Top Rules for Mystery Writing
More than any other kind of genre writing, mystery writing tends to follow standard rules. It is because readers of mysteries are looking for a particular experience. These readers are looking for the intellectual challenge of solving a crime before the detective does, and they want the pleasure of knowing that everything will come together in the end.
Of course, the best way to test the rules of mystery writing is to read many books in the genre. This way you can see how other writers use the rules, and how they're able to get away with breaking them. But before you attempt to break the rules, read the rules below and see how your work adheres to the rules, and how it deviates from them.
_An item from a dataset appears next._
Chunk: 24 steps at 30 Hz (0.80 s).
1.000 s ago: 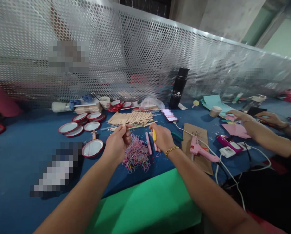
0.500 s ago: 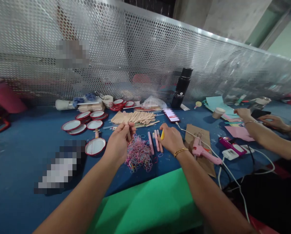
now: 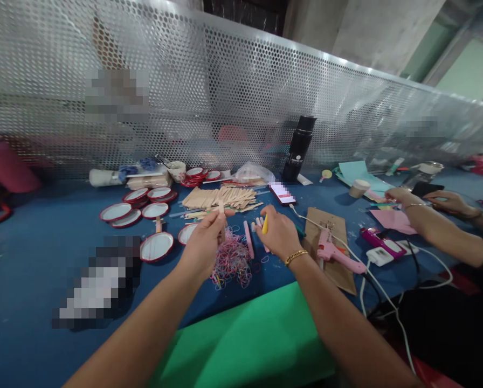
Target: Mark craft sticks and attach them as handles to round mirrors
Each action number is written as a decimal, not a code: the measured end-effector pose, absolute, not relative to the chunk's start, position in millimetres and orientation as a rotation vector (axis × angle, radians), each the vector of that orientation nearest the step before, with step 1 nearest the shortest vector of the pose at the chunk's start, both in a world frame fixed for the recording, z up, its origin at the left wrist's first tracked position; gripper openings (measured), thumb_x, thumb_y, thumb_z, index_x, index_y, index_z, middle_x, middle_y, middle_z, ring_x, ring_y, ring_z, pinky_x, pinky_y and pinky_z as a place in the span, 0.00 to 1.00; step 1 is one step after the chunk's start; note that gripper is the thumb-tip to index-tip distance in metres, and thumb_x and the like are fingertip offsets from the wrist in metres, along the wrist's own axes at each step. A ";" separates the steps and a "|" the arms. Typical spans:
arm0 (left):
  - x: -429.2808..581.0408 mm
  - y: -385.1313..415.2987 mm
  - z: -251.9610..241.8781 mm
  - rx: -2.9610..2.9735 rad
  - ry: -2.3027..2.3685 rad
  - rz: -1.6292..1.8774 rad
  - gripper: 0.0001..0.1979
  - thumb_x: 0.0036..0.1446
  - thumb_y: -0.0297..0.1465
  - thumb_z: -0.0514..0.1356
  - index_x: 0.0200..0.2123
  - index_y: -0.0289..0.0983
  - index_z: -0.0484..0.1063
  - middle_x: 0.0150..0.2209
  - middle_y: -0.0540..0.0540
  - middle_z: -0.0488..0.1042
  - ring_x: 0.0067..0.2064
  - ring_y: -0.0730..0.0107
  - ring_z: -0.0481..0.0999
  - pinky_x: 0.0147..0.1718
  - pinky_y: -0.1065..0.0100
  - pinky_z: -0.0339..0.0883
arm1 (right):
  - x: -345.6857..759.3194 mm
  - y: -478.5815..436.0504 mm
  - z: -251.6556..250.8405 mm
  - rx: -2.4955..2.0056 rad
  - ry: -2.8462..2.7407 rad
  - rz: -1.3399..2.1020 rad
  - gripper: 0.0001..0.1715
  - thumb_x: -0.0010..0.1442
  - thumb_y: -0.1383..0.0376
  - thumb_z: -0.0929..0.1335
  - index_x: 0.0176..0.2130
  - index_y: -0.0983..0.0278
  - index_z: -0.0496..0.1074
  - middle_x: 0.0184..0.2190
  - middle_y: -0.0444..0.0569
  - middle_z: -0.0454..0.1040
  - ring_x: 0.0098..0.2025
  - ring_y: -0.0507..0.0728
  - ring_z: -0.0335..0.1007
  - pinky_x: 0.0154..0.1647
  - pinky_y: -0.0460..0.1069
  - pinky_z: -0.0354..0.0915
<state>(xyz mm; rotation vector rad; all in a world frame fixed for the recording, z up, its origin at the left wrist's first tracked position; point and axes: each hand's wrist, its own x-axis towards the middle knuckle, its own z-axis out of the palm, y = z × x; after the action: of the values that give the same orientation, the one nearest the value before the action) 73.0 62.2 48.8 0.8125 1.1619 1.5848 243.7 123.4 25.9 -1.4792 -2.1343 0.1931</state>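
Over the blue table (image 3: 43,258), my left hand (image 3: 203,242) is pinched shut around one wooden craft stick (image 3: 221,221), holding it upright just above the heap of coloured rubber bands (image 3: 231,261). My right hand (image 3: 277,233) is curled closed around one yellow marker (image 3: 264,224), its tip poking up between my fingers. Both hands sit close together, the stick and the marker near each other but apart. There's one gold bracelet (image 3: 296,256) on my right wrist.

Just past my knuckles lies the fanned pile of craft sticks (image 3: 221,196), too many and too overlapped to count. Between my hands, pink sticks (image 3: 248,240) lie on the table; I can make out one clearly and parts of others behind my right hand, so no firm count there. To the left, round red-rimmed lids (image 3: 156,246): seven lie clear on the near side, with a stacked cluster further back I can't number. One black bottle (image 3: 298,148) stands upright by the perforated metal screen (image 3: 225,86). One phone (image 3: 282,192) lies beside the stick pile. One pink glue gun (image 3: 336,251) rests on a brown card (image 3: 338,269) to my right. Further right, another person's two hands (image 3: 401,195) rest on pink paper (image 3: 393,220).
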 end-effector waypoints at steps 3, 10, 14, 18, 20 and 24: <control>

In Mystery Writing, Plot is Everything
The Crime Should be Violent, Preferably a Murder
For many readers, only murder justifies the effort of reading a 300-page book while suitably testing your detective's powers. However, it's worth noting that other types of violence (such as rape, child molestation, and cruelty to animals) are taboo enough to warrant a mystery novel.
The Detective Should Solve the Case Using Only Rational and Scientific Methods
Keep in mind this oath written by G.K. Chesterton for the British Detection Club, "Do you promise that your detectives shall well and truly detect the crimes presented to them using those wits which it may please you to bestow on them and not placing reliance on nor making use of Divine Revelation, Feminine Intuition, Mumbo Jumbo, Jiggery-Pokery, Coincidence, or Act of God?"
Wait as Long as Possible to Reveal the Culprit
People are reading to find out, or figure out, the whodunit. If you provide readers with the answer too early in the book, the reader will have no reason to continue reading.